Know Your Kentucky

Lexington’s first hospital was started by nuns and still operates today

CHI Saint Joseph opened a newly renovated outpatient surgery center at its Harrodsburg Road campus on Jan. 4, 2021.
CHI Saint Joseph opened a newly renovated outpatient surgery center at its Harrodsburg Road campus on Jan. 4, 2021. CHI Saint Joseph

Editor’s Note: As Lexington celebrates the 250th anniversary of its founding, the Herald-Leader and kentucky.com each day throughout 2025 will share interesting facts about our hometown. Compiled by Liz Carey, all are notable moments in the city’s history — some funny, some sad, others heartbreaking or celebratory, and some just downright strange.

Just nine years after the end of the Civil War, a group of nuns started “the seeds of the ministry” for Saint Joseph Hospital.

Originally located at 320 Linden Walk, near Rose and Maxwell streets, the hospital struggled for years until a group of sisters devoted to caring for others took over.

But the story of the hospital actually starts in 1812, the year the Sisters of Charity of Nazareth was founded in Bardstown. The sisters saw their calling in teaching, nursing and caring for orphaned children, and adopted a habit that reflected their pioneer heritage — a cape, apron and sunbonnet.

The ministry founded the first Catholic academy, Saint Catherine Academy in White Sulphur. Established in 1823, the school never gained more than 40 students, so it moved to Lexington in 1833. It was one of two Catholic academies in all of eastern Kentucky.

In 1873, Father John Bekkers, pastor of Saint Paul’s Catholic Church, wrote to the sisters about his idea for a hospital in Lexington.

His vision was to establish the first medical hospital in Lexington that would serve patients regardless of religion, race or ability to pay. However, despite his urging and the sisters’ experience in nursing, there did not seem to be a way to support such an institution, so the sisters turned him down.

In 1874, the Sisters of Mercy accepted his offer and came to Lexington from St. Louis to make Bekkers’ dream a reality.

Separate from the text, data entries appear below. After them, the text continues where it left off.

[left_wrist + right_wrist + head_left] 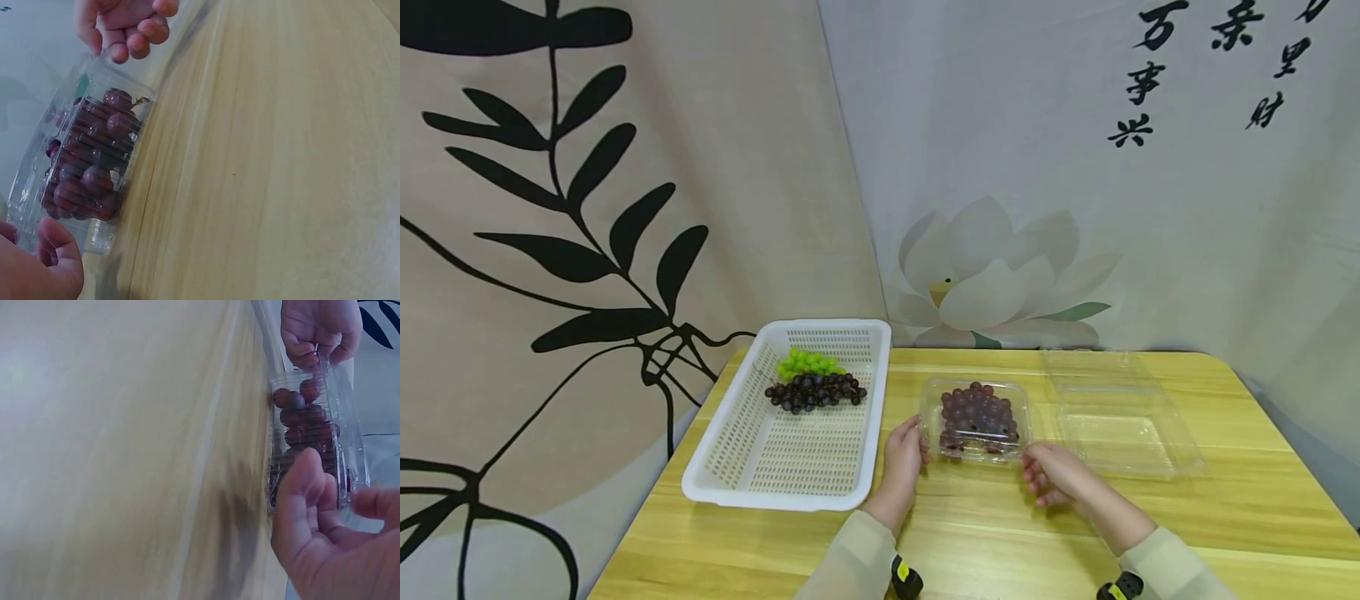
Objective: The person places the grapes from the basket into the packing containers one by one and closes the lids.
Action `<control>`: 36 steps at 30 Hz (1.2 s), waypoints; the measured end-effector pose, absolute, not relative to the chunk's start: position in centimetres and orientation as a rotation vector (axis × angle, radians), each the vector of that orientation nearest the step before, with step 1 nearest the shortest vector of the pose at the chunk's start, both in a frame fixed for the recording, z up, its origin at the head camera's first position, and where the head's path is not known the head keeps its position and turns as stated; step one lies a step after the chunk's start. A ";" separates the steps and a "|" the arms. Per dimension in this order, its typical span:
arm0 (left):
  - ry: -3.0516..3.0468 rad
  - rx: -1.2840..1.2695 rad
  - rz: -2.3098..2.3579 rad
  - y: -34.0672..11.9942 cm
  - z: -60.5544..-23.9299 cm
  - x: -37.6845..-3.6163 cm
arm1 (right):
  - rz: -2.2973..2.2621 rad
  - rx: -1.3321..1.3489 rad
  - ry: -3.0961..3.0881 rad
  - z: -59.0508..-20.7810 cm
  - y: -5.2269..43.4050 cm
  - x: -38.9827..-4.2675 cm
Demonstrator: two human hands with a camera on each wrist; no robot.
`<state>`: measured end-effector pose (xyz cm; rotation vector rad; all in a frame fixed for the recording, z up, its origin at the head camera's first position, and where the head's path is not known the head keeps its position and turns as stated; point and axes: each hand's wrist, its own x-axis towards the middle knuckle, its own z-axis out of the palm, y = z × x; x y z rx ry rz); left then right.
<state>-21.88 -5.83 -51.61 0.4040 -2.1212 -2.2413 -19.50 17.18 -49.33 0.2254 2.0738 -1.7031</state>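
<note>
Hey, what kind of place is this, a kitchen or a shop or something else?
Probably a staged tabletop setup rather than a real kitchen: printed cloth backdrops hang behind a bare wooden table, which holds only a white basket of grapes and two clear plastic boxes, one between both hands.

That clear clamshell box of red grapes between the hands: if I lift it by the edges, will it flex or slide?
The clear clamshell box looks thin-walled, so its rim will probably flex. The red grapes nearly fill it, so it is likely heavy for its size. Smooth plastic on the wooden table may slide easily.
</note>
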 end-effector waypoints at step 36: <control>-2.158 0.399 -2.217 -6.0 -51.4 -21.5 | -1.286 -0.102 2.654 -45.4 18.2 -22.4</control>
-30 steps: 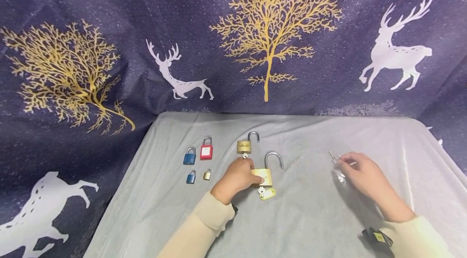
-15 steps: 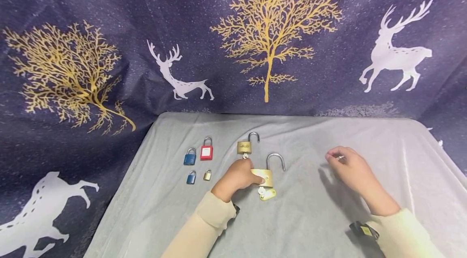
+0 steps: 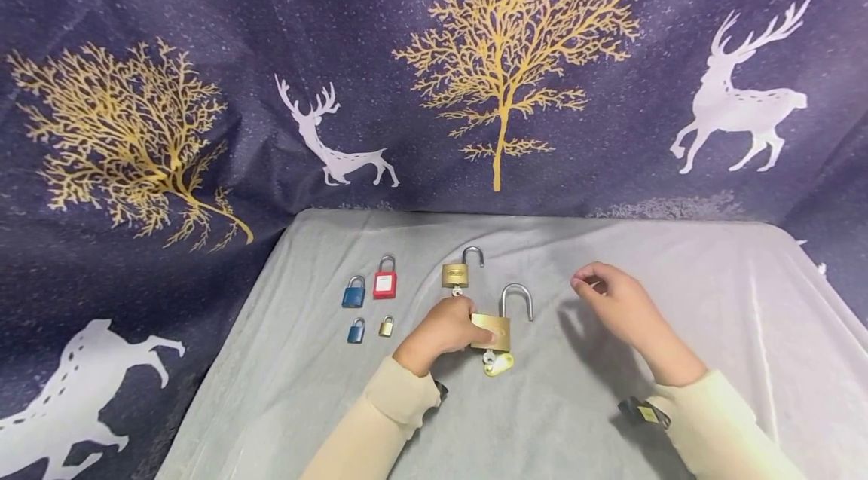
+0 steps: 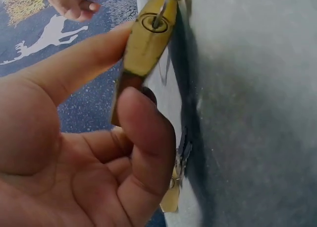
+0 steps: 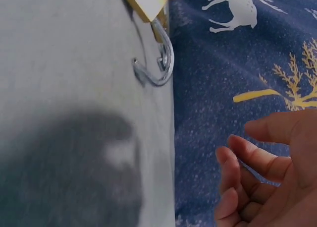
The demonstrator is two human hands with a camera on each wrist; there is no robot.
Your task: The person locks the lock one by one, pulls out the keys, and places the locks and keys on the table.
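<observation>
Under the left hand [image 3: 444, 329], brass padlock [image 3: 493, 330] points its shackle away.

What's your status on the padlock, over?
Left hand pinches large brass padlock, shackle open, key in keyway. Right hand off the cloth, right of the shackle, loosely curled. Second brass padlock close behind.

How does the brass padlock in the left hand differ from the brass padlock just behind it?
The held padlock is larger than the rear padlock. The left hand grips the held padlock's body, while nothing grips the rear padlock, which lies on the grey cloth past the fingertips. A yellow tag lies at the held padlock's key; no tag shows at the rear padlock. Both are brass, with open shackles and a key in the bottom.
</observation>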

For three years, the sisters tried to make the hospital work. They held a fundraising picnic in Woodland Park and raised $500 (about $14,600 in today’s money). They sold excess furniture to raise money. There was even a city commission formed to help the struggling hospital stay afloat.

But efforts to move the hospital out of poverty failed. Once again, Bekkers appealed to the Sisters of Charity of Nazareth.

This time Mother Columba, the Mother Superior, agreed to take on the project, and on Oct. 2, 1877, five nuns from the Sisters of Charity arrived at the hospital, led by Mother Catherine Spalding, Sister Euphrasia Stafford and Sister Michael Leo. According to a history provided by the hospital, that first year, the sisters treated 195 patients at a cost of about 50 cents per day (or about $15 today).

In 1878, the sisters moved the hospital to Second Street, where it remained until the 1959 move to its current location on Harrodsburg Road.

CHI Saint Joseph opened a newly renovated outpatient surgery center at its Harrodsburg Road campus on Jan. 4, 2021.
CHI Saint Joseph opened a newly renovated outpatient surgery center at its Harrodsburg Road campus on Jan. 4, 2021. CHI Saint Joseph

In 1918, the Sisters of Charity of Nazareth opened a nursing school at the hospital. While the school was eventually phased out in 1964, more than 500 nurses were trained there. Now, Lincoln Memorial University Caylor School of Nursing is located on the Saint Joseph Hospital campus to educate a new generation of nurses.

The hospital has become known as “Lexington’s Heart Hospital,” officials with the hospital said, performing the first heart catheterization in central Kentucky in 1954 and the first open heart surgery in Lexington in 1959.

The hospital continues its care for patients regardless of race, religion or ability to pay as Bekkers intended. In collaboration with the American Cancer Society, Saint Joseph Hospital opened the second cancer clinic in Lexington that provides care for those with symptoms of cancer who may not be able to afford treatment.

In 2024, Saint Joseph Hospital and Saint Joseph East awarded $235,000 in grant funding to six community organizations addressing substance use disorders, mental health issues and healthy lifestyles as part of its commitment to caring for the community beyond the walls of its hospitals and clinics.

Additionally, the Saint Joseph Health Foundation provides free mammograms and cervical cancer screening to uninsured or underinsured women through its Yes, Mamm! and Yes Cerv! programs.